And, opening his book, he sat down, and began to read.
Lillie pouted awhile, and then drew
from under the sofa-pillow a copy of “Indiana;”
and, establishing her feet on the fender, she began
to read.
Lillie had acquired at school the
doubtful talent of reading French with facility, and
was soon deep in the fascinating pages, whose theme
is the usual one of French novels, a young
wife, tired of domestic monotony, with an unappreciative
husband, solacing herself with the devotion of a lover.

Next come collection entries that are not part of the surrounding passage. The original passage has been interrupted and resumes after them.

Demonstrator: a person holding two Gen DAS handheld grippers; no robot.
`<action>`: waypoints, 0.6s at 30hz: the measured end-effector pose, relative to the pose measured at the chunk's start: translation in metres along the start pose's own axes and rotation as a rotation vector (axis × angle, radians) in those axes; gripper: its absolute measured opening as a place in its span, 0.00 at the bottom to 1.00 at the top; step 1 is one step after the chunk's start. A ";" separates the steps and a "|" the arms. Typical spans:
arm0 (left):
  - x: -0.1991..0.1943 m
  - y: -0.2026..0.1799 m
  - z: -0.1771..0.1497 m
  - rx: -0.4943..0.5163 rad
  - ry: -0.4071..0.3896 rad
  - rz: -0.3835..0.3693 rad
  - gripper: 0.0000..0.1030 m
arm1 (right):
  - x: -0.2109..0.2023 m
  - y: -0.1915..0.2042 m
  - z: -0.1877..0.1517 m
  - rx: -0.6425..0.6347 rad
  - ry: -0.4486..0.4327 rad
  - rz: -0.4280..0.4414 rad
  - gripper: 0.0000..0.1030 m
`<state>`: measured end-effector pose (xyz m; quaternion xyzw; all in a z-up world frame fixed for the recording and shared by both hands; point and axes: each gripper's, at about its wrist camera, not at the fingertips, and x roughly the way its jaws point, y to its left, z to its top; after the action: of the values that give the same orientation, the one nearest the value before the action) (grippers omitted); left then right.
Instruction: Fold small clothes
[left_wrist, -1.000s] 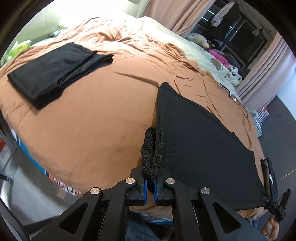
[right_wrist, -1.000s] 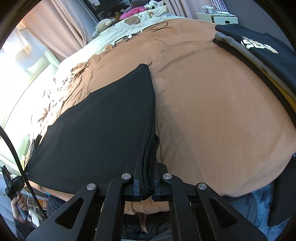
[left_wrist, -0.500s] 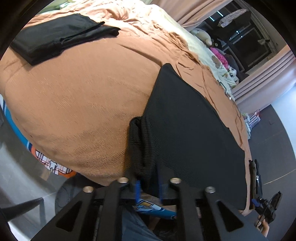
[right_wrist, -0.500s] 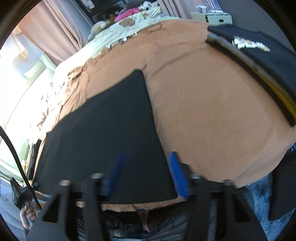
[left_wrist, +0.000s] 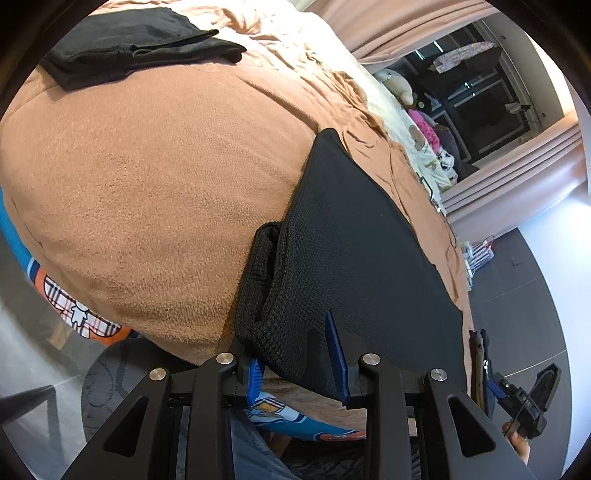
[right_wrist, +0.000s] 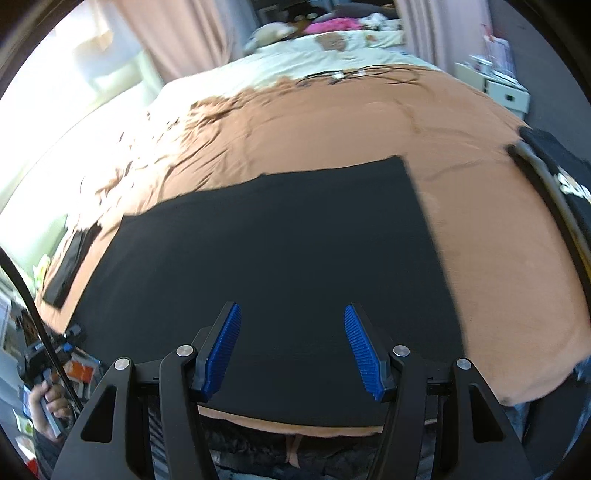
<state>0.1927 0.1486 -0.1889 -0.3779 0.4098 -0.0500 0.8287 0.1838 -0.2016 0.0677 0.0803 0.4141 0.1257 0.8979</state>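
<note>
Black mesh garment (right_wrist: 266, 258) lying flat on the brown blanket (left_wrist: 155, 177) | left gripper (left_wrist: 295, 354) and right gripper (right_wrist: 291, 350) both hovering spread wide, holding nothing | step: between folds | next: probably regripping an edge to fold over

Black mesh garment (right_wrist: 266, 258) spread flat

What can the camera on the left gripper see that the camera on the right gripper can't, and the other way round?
Only the left wrist view shows the bunched knit edge of the black garment lying between the open left gripper fingers, plus a blue cartoon-print sheet.

Only the right wrist view shows the open right gripper up close and a stack of clothes with white lettering.

Both show the garment spread flat on the orange blanket.
</note>
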 end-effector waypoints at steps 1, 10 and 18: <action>0.000 0.000 0.000 -0.002 0.000 -0.004 0.30 | 0.006 0.009 0.002 -0.016 0.009 0.004 0.54; -0.003 0.011 -0.004 -0.065 -0.005 -0.055 0.30 | 0.068 0.063 0.010 -0.125 0.113 0.009 0.38; -0.004 0.016 -0.005 -0.123 0.003 -0.080 0.30 | 0.129 0.096 0.021 -0.190 0.189 -0.045 0.29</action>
<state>0.1829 0.1589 -0.1988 -0.4441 0.3978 -0.0581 0.8007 0.2655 -0.0732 0.0114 -0.0266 0.4847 0.1514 0.8610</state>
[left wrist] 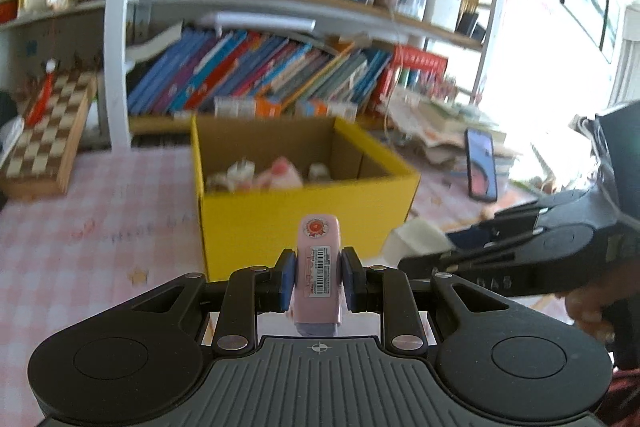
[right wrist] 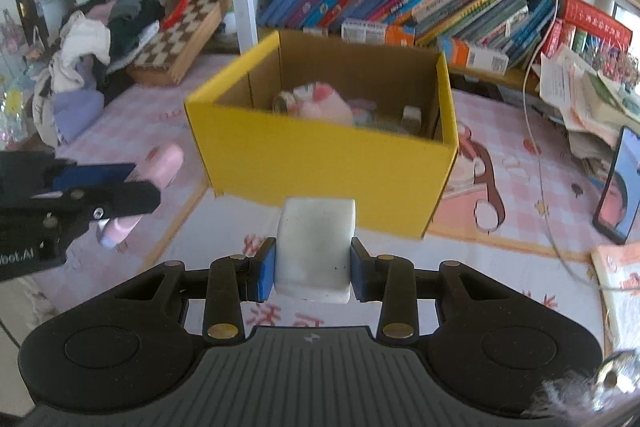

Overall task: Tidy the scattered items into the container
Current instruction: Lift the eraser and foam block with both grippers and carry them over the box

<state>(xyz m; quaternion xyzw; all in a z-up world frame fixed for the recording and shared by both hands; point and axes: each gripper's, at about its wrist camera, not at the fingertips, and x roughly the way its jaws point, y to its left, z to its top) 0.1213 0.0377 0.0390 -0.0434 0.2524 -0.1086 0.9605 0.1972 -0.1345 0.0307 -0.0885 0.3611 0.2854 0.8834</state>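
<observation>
A yellow cardboard box (left wrist: pixel 304 205) (right wrist: pixel 320 155) stands open on the pink checked table, with several small items inside. My left gripper (left wrist: pixel 318 277) is shut on a pink oblong case (left wrist: pixel 319 267) with a barcode label, held in front of the box's near wall. That pink case (right wrist: pixel 160 163) also shows at the left of the right wrist view. My right gripper (right wrist: pixel 314 265) is shut on a white rectangular block (right wrist: pixel 316 251), just before the box's front corner. The white block (left wrist: pixel 416 237) appears to the right in the left wrist view.
A chessboard box (left wrist: pixel 44 143) (right wrist: pixel 180 39) lies at the back left. A phone (left wrist: pixel 482 165) (right wrist: pixel 618 187) leans at the right beside paper stacks (right wrist: pixel 592 99). Bookshelves (left wrist: pixel 260 75) run behind the box. Clothes (right wrist: pixel 92 59) are piled at far left. A cable (right wrist: pixel 538 147) crosses the table.
</observation>
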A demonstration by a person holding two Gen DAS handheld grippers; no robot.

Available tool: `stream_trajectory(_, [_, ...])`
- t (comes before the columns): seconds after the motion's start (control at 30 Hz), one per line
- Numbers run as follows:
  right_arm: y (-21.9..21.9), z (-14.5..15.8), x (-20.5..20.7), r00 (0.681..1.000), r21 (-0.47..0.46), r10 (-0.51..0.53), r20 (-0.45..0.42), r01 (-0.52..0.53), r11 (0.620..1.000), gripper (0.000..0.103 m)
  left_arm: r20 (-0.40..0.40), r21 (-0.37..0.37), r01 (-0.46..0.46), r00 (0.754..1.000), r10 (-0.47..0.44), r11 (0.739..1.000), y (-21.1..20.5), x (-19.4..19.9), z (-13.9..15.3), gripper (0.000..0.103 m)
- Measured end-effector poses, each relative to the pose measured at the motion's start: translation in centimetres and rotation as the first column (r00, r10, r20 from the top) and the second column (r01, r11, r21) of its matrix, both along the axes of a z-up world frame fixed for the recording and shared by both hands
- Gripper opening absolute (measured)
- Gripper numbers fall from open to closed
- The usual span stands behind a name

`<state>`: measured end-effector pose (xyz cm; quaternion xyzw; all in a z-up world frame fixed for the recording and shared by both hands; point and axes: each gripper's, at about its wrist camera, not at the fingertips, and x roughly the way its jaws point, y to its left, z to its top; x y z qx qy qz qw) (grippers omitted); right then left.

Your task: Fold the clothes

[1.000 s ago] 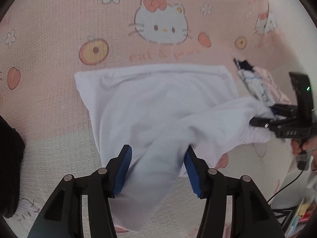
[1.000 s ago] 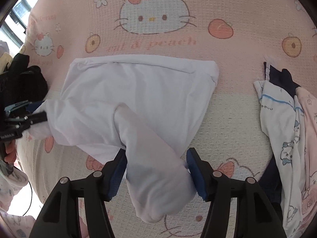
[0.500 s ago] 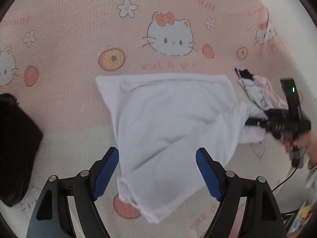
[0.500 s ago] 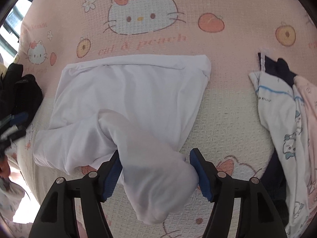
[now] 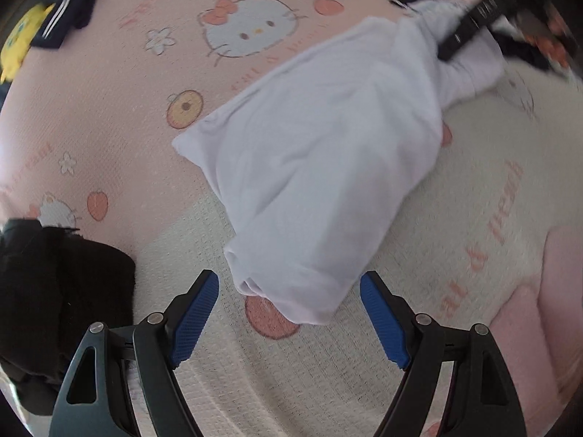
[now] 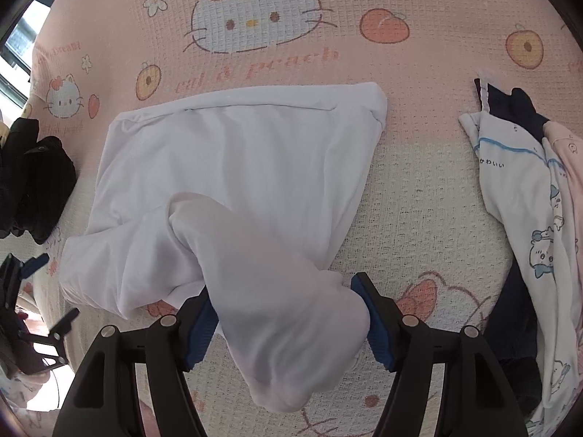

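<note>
So the white t-shirt is lying on the pink-and-cream cartoon-cat blanket, partly folded, with its straight far edge running just below the peach lettering. One bunched-up end of it runs toward the camera and sits right between the blue pads of the right gripper. Those jaws have just been opening a bit, but the wad of cloth fills the gap and both pads touch it, so I'd call it a loose grip on the shirt.

The left gripper is a different story. Its jaws have just been opening too, and now they stand wide apart with nothing pinched. The near rolled end of the t-shirt lies on the blanket just beyond the pad tips, close to them but apart, over a peach print. From this side the shirt stretches diagonally away to the far right, where the other gripper shows up blurry with cloth bunched around it.

Other stuff around: a black garment heaped on the left of the shirt, a dark blue piece with white stripes in the far left corner beside something yellow, and on the right a white printed garment with blue cartoon critters, lying over something navy with a pale pink piece alongside it.
</note>
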<state>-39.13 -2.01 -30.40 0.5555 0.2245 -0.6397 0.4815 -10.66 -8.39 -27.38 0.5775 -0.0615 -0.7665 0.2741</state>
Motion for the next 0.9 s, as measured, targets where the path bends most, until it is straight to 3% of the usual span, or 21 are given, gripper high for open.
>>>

Lillie felt a sort of pique with her husband.
He was evidently unappreciative: he was thinking
of all sorts of things more than of her, and growing
stupid, as husbands in French romances generally do.
She thought of her handsome Cousin Harry, the only
man that she ever came anywhere near being in love
with; and the image of his dark, handsome eyes and
glossy curls gave a sort of piquancy to the story.
John got deeply interested in his
book; and, looking up from time to time, was relieved
to find that Lillie had something to employ her.
“I may as well make a beginning,”
he said to himself. “I must have my time
for reading; and she must learn to amuse herself.”
After a while, however, he peeped over her shoulder.
“Why, darling!” he said, “where
did you get that?”
“It is Mrs. Follingsbee’s,” said
Lillie.
“Dear, it is a bad book,” said John.
“Don’t read it.”
“It amuses me, and helps pass
away time,” said Lillie; “and I don’t
think it is bad: it is beautiful. Besides,
you read what amuses you; and it is a pity if I can’t
read what amuses me.”
“I am glad to see you like to
read French,” continued John; “and I can
get you some delightful French stories, which are not
only pretty and witty, but have nothing in them that
tend to pull down one’s moral principles.
Edmond About’s ‘Mariages de
Paris’ and ‘Tolla’ are charming
French things; and, as he says, they might be read
aloud by a man between his mother and his sister,
without a shade of offence.”
“Thank you, sir,” said
Mrs. Lillie. “You had better go to Rose
Ferguson, and get her to give you a list of the kinds
of books she prefers.”
“Lillie!” said John, severely,
“your remarks about Rose are in bad taste.
I must beg you to discontinue them. There are
subjects that never ought to be jested about.”
“Thank you, sir, for your moral
lessons,” said Lillie, turning her back on him
defiantly, putting her feet on the fender, and going
on with her reading.
John seated himself, and went on with
his book in silence.
Now, this mode of passing a domestic
evening is certainly not agreeable to either party;
but we sustain the thesis that in this sort of interior
warfare the woman has generally the best of it.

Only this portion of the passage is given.